● **Records to use**
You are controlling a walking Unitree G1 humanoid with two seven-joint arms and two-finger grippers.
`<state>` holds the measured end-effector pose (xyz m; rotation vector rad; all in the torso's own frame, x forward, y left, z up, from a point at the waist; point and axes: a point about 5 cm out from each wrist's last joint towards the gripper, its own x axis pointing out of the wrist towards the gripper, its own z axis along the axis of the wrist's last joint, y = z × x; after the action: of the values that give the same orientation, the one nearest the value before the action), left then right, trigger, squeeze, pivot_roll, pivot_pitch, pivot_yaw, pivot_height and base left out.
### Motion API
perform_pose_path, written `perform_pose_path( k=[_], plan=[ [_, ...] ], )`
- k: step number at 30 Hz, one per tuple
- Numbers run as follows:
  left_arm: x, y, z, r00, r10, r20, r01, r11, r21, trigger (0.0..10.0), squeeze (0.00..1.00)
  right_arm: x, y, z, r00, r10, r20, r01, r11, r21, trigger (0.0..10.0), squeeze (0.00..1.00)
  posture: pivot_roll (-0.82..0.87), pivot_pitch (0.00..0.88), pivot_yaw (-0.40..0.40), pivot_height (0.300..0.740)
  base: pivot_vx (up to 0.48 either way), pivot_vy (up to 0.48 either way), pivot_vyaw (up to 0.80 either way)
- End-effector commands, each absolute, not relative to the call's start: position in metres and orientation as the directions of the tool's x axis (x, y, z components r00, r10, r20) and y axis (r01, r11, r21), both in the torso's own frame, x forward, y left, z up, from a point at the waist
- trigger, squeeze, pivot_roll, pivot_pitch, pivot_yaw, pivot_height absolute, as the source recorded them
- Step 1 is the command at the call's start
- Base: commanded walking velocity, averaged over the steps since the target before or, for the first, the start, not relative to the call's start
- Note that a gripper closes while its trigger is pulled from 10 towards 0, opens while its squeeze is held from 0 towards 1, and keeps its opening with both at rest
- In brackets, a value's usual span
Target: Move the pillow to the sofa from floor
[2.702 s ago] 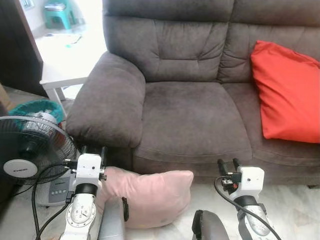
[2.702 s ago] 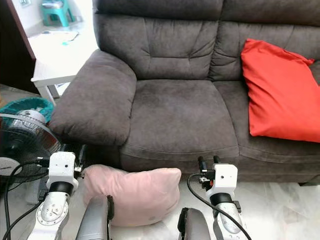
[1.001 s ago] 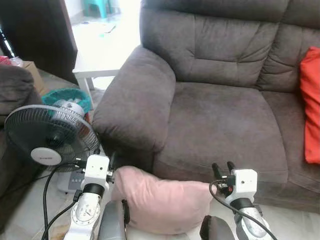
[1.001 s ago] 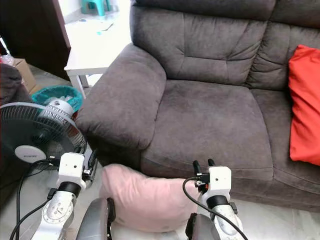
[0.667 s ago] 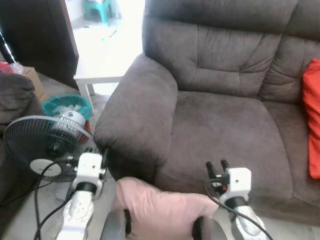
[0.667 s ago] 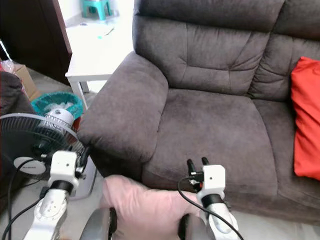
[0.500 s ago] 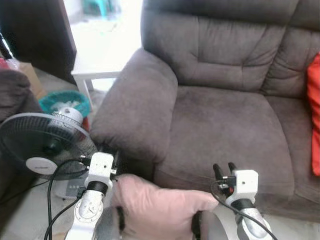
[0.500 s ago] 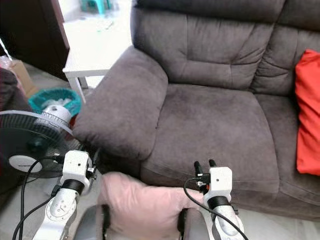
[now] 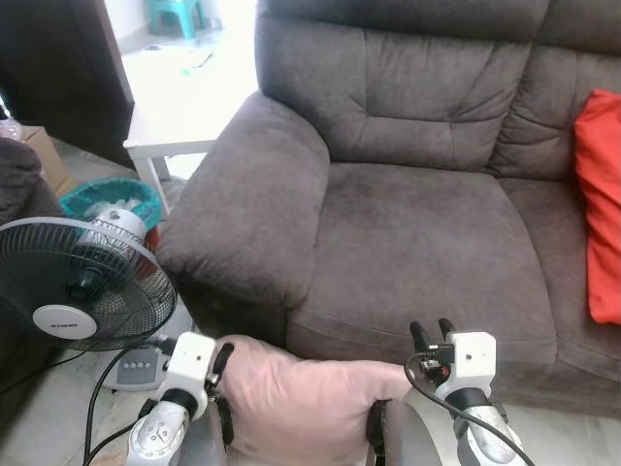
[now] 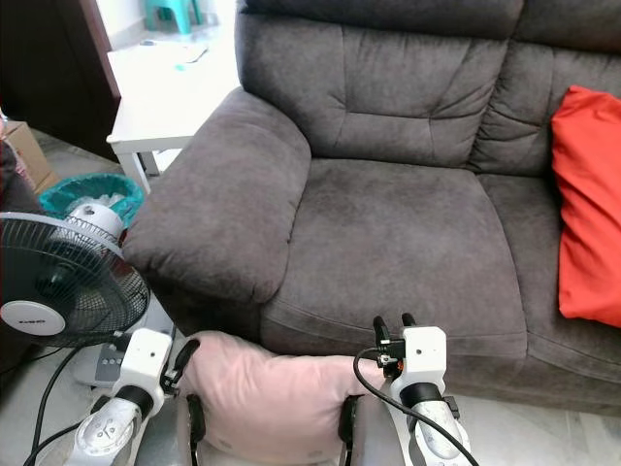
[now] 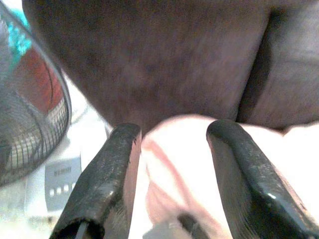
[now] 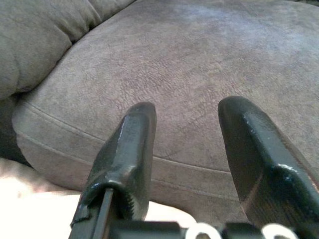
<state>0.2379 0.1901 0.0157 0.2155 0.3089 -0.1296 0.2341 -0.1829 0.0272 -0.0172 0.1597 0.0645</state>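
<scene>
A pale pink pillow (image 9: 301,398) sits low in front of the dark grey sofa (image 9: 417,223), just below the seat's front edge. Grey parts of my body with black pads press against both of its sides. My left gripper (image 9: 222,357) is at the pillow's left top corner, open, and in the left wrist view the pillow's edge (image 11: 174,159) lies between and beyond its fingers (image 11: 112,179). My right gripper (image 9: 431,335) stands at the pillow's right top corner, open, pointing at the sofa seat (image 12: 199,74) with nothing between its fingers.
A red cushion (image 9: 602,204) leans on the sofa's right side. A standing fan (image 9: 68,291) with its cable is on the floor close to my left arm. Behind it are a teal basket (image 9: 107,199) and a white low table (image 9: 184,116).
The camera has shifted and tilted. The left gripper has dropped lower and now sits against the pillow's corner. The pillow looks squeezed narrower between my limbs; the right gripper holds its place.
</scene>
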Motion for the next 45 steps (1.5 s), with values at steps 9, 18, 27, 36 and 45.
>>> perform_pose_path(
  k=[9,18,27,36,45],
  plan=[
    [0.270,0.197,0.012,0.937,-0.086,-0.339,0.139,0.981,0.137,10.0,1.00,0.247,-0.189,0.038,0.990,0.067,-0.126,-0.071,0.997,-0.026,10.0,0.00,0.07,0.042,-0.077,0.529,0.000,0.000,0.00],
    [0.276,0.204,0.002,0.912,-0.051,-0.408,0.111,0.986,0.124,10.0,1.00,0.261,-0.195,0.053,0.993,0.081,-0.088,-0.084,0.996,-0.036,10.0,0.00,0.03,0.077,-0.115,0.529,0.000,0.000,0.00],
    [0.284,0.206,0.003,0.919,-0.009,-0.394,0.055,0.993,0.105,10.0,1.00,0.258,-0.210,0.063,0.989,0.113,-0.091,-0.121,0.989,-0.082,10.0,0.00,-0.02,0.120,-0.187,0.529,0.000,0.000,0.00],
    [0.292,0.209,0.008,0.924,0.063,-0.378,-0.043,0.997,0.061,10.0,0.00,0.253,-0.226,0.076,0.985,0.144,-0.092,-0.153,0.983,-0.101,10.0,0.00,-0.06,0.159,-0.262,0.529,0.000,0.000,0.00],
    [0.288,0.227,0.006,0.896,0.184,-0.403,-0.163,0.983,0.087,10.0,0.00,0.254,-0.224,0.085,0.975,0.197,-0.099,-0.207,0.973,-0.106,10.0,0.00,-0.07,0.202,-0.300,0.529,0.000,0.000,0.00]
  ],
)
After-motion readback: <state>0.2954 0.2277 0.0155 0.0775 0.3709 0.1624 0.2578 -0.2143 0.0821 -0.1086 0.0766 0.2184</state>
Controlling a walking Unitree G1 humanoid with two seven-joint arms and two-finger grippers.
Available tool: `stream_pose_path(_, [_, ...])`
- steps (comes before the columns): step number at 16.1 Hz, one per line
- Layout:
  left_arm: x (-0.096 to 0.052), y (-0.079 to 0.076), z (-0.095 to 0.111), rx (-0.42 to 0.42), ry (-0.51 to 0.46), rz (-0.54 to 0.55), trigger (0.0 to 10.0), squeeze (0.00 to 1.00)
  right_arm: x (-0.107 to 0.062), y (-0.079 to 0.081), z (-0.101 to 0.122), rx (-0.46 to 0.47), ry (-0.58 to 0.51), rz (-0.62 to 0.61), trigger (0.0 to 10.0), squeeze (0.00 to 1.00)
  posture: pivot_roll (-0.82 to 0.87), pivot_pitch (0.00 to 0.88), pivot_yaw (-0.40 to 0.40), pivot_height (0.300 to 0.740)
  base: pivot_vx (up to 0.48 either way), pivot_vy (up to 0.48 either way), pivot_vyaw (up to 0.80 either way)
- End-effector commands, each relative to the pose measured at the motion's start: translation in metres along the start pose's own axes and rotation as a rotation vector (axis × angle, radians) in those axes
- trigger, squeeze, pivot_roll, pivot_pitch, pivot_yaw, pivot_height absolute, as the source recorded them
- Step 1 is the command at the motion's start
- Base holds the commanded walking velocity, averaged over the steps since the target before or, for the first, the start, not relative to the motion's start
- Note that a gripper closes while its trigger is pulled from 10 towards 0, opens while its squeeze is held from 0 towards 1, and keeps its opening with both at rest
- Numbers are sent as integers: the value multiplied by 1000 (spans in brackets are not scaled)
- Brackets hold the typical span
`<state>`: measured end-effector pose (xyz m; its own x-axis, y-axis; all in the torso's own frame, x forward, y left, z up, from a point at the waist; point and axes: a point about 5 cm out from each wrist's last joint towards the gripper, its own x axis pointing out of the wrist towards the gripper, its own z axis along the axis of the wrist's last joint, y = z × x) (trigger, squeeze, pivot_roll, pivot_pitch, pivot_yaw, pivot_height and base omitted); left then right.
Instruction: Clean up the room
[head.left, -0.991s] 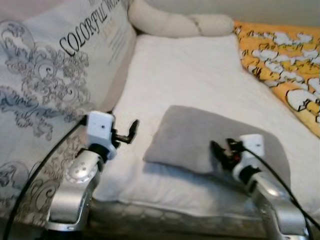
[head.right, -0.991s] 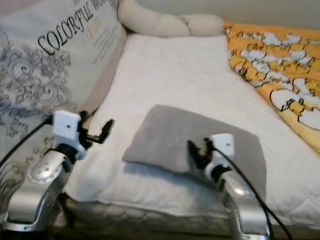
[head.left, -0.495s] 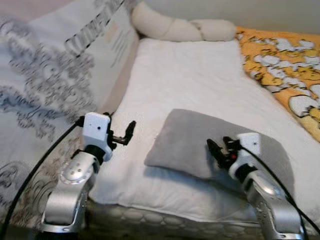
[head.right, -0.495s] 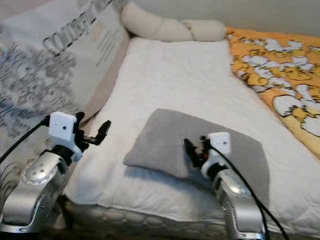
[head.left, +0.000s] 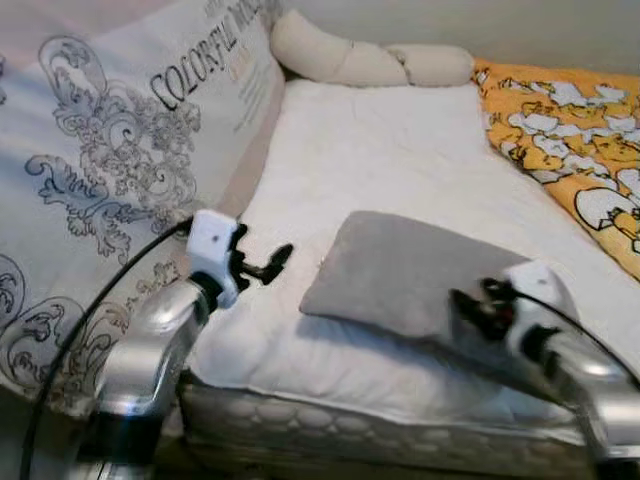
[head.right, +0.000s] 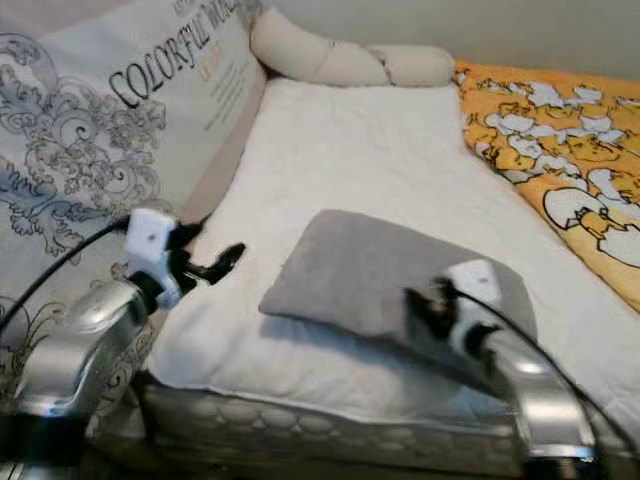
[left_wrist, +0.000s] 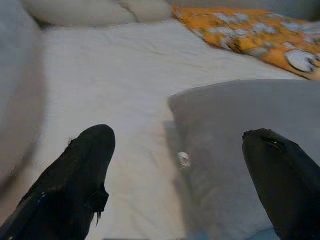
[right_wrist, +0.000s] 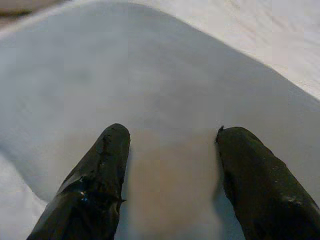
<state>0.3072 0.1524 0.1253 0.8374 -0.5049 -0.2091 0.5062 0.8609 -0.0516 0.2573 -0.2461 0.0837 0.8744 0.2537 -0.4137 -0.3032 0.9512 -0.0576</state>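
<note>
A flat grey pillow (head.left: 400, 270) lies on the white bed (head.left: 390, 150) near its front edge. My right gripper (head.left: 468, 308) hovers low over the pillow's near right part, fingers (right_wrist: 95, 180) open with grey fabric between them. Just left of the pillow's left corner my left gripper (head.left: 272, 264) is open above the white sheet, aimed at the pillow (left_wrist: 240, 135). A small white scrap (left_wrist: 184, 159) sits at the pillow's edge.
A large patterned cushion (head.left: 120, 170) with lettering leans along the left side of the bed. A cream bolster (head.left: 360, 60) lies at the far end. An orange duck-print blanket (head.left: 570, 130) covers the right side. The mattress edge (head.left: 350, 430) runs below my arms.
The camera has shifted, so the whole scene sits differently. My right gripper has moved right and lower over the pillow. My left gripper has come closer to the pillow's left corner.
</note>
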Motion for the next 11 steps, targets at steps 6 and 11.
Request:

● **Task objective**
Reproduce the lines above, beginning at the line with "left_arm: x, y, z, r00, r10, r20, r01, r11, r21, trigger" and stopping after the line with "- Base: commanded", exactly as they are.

● **Reply**
  left_arm: x, y, z, r00, r10, r20, r01, r11, r21, trigger (0.0..10.0), squeeze (0.00..1.00)
  right_arm: x, y, z, r00, r10, r20, r01, r11, r21, trigger (0.0..10.0), squeeze (0.00..1.00)
  posture: pivot_roll (-0.82..0.87), pivot_pitch (0.00..0.88), pivot_yaw (-0.40..0.40), pivot_height (0.300..0.740)
  base: pivot_vx (up to 0.48 either way), pivot_vy (up to 0.48 either way), pivot_vyaw (up to 0.80 either way)
- End-effector commands, each absolute, not relative to the call's start: position in metres and orientation as the directions of the tool's x axis (x, y, z components r00, r10, r20) and y axis (r01, r11, r21), both in the torso's own frame, x forward, y left, z up, from a point at the waist
- trigger, squeeze, pivot_roll, pivot_pitch, pivot_yaw, pivot_height absolute, as the source recorded them
- Step 1 is the command at the call's start
- Base: commanded walking velocity, averaged over the steps since the target before or, for the first, the start, not relative to the call's start

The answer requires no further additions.